* WORK ITEM
Write out the listing exactly as it is given.

__________________________________________________

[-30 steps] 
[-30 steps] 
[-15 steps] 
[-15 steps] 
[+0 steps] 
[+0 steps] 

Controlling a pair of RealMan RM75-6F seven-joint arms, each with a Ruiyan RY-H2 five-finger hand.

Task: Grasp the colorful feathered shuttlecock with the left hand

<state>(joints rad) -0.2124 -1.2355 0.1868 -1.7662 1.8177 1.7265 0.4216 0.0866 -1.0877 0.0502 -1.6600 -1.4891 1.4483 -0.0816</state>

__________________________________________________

* WRITTEN SOLUTION
[-30 steps] 
[-30 steps] 
[-15 steps] 
[-15 steps] 
[+0 steps] 
[+0 steps] 

Controlling a pair of RealMan RM75-6F seven-joint arms, each with a Ruiyan RY-H2 five-finger hand.

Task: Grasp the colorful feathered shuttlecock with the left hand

<state>(joints rad) -0.2124 -1.2355 0.1868 -1.7662 1.8177 1.7265 0.4216 0.0866 -1.0877 0.0502 -1.6600 -1.4891 1.4483 -0.0816</state>

This answer is now finished.